TASK OBJECTIVE:
Given the listing below, the answer must be only the number of lines containing the string "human".

DATA FOR ANALYSIS:
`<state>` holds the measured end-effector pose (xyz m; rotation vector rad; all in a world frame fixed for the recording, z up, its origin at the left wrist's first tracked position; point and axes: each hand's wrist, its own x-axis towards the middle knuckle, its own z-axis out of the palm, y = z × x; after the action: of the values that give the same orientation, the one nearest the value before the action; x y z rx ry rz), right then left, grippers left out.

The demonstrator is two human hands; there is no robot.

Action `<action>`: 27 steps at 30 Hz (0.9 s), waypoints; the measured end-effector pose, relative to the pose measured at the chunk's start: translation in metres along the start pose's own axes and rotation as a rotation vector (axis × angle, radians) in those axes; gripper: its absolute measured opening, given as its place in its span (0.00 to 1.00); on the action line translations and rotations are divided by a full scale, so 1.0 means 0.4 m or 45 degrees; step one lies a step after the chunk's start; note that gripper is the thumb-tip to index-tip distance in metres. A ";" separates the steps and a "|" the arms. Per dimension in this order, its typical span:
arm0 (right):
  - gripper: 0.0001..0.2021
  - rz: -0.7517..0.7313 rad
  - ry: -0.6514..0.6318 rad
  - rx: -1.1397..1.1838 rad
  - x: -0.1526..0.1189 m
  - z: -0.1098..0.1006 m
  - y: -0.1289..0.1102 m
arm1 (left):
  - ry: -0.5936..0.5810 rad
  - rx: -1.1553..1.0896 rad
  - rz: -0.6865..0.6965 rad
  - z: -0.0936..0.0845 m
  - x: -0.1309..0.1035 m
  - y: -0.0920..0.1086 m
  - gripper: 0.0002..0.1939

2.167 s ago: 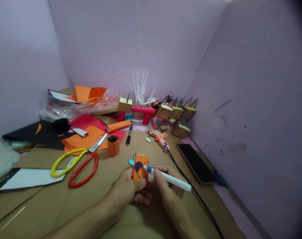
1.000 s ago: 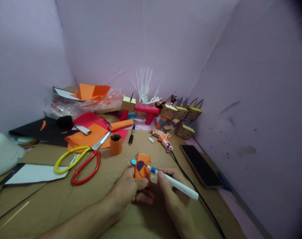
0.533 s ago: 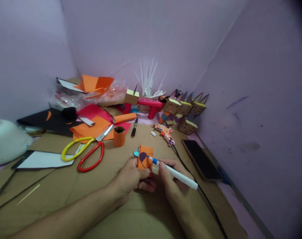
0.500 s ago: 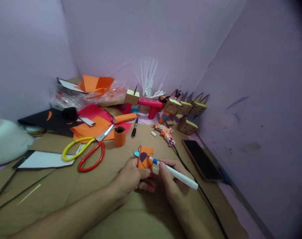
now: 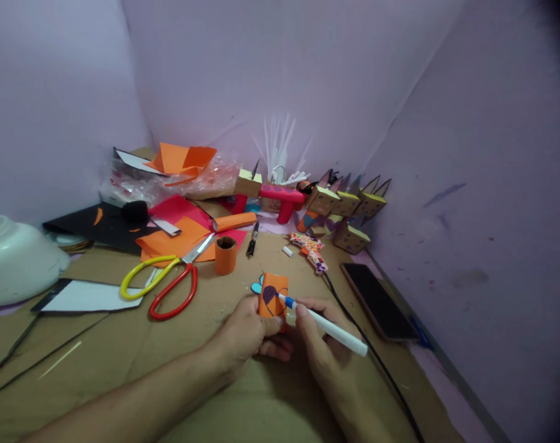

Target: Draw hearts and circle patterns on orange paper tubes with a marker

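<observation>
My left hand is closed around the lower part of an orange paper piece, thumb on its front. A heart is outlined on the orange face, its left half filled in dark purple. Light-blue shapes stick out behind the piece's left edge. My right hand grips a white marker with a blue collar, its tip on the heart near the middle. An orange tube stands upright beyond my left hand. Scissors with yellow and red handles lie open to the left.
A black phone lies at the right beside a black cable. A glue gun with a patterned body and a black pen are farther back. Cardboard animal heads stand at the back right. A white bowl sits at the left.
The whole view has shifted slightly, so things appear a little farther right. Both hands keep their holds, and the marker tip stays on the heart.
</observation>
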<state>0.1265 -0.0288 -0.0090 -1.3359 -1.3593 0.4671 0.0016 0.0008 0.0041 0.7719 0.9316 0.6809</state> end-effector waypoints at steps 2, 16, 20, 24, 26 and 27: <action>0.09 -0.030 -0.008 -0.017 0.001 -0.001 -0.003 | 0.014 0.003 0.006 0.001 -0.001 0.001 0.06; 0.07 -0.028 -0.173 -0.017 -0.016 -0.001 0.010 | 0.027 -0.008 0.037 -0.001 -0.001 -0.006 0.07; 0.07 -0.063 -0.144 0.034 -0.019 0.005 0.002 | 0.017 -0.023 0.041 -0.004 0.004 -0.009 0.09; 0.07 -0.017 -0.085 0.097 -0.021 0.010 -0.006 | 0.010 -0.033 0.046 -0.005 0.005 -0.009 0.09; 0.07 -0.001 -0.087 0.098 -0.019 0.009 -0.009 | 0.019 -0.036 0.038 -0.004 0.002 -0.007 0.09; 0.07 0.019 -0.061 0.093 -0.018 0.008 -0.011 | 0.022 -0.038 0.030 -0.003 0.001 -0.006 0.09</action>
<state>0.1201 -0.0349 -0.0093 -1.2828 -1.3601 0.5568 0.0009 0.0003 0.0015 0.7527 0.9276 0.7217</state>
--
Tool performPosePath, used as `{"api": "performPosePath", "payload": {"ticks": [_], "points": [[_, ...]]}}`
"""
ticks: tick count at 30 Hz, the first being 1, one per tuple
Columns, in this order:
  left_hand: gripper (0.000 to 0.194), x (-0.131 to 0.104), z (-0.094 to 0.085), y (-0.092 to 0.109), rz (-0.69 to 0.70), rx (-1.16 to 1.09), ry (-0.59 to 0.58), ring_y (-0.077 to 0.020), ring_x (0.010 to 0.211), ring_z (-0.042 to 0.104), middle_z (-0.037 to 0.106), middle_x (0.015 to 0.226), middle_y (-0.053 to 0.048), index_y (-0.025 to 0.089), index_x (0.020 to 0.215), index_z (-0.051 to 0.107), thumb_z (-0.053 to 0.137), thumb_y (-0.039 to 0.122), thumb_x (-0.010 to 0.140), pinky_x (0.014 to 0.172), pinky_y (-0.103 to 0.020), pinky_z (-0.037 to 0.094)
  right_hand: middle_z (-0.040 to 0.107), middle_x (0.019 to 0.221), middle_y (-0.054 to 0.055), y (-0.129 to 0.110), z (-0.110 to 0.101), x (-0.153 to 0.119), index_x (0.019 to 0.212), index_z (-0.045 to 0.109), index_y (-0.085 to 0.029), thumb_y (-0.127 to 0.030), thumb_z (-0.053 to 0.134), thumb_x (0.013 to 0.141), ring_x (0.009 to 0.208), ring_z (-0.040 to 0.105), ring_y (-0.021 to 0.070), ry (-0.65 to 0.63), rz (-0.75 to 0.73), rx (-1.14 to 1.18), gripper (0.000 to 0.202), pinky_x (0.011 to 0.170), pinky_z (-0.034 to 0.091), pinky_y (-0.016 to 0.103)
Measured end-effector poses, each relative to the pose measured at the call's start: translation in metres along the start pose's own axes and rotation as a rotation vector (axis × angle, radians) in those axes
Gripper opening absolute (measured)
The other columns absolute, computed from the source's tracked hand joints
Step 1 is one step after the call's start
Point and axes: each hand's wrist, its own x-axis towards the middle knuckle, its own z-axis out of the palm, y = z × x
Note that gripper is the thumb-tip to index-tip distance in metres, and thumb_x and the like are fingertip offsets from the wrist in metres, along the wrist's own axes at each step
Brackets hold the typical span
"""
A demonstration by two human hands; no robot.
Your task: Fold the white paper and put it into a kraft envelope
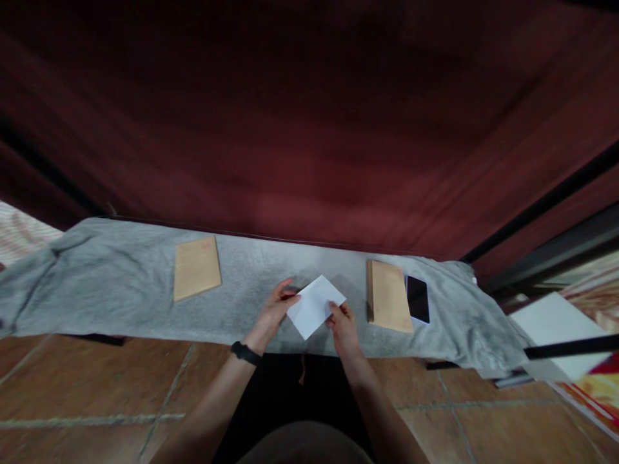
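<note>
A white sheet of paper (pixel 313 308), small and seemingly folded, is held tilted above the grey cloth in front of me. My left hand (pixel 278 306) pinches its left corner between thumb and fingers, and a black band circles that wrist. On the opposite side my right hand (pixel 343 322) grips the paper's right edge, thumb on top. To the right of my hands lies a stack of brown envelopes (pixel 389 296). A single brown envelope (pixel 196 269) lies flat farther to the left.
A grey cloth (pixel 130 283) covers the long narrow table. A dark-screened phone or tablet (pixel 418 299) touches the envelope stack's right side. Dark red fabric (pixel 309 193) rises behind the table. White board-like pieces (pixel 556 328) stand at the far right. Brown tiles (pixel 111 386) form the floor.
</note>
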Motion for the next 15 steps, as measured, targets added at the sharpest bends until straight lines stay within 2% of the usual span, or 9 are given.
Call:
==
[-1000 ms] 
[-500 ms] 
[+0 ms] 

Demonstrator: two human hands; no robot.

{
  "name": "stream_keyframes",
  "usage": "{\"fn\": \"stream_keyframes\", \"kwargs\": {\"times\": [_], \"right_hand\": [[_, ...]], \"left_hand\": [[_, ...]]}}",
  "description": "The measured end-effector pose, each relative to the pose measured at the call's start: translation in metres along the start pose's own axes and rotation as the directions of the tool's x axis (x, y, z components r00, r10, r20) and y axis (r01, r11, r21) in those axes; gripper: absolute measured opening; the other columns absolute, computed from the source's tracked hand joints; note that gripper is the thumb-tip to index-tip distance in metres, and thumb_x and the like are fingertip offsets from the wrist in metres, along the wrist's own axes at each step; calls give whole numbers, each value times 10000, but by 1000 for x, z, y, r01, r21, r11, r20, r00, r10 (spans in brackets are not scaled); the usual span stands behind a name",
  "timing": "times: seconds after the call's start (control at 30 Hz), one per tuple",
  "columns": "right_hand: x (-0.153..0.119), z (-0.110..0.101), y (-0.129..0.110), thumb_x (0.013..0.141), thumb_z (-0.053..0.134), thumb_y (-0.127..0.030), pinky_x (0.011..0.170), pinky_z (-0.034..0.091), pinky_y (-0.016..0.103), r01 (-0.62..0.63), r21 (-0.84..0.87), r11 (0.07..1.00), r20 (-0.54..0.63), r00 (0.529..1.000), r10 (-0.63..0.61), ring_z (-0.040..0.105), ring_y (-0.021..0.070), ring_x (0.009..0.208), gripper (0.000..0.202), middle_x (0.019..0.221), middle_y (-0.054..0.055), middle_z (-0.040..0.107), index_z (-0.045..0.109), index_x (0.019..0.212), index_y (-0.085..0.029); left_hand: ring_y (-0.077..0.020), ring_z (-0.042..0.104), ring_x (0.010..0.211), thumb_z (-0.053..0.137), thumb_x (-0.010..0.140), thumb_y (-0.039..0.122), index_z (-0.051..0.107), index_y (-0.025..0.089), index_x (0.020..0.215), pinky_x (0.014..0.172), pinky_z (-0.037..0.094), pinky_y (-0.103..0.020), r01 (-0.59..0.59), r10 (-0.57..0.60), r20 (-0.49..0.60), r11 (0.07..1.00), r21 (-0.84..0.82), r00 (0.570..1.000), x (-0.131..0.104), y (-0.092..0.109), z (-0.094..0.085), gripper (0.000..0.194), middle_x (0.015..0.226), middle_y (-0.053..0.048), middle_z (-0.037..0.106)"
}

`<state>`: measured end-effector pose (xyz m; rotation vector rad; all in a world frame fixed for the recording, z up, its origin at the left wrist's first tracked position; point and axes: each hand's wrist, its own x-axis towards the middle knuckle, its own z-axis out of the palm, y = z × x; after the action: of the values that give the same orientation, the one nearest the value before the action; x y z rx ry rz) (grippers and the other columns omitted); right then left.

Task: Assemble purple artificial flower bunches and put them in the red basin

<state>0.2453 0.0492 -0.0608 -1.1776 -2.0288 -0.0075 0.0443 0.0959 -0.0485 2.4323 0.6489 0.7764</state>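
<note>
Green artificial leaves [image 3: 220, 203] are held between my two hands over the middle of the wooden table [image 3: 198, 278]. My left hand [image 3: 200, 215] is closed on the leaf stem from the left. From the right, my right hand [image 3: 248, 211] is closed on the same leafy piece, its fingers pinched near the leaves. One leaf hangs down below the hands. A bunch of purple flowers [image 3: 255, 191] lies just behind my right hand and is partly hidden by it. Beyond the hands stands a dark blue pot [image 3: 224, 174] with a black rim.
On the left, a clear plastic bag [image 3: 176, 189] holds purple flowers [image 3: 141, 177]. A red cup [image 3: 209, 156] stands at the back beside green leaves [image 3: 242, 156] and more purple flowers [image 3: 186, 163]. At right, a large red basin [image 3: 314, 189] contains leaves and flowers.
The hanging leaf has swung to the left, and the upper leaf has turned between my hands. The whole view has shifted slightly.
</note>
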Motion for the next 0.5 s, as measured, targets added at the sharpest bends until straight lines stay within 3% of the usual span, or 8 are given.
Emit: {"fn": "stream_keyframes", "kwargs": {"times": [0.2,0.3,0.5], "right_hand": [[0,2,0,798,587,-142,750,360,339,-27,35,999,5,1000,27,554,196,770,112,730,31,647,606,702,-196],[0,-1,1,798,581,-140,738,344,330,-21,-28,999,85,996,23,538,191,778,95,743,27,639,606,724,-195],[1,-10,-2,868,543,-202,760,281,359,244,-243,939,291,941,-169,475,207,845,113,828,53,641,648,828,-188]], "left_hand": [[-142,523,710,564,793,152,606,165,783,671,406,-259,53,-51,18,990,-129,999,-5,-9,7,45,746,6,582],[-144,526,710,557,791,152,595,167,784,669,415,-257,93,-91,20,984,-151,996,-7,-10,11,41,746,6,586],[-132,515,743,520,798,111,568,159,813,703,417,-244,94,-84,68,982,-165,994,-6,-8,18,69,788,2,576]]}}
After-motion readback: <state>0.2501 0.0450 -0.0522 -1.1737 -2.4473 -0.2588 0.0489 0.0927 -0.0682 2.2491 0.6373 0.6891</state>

REPLY TO THE EXERCISE:
3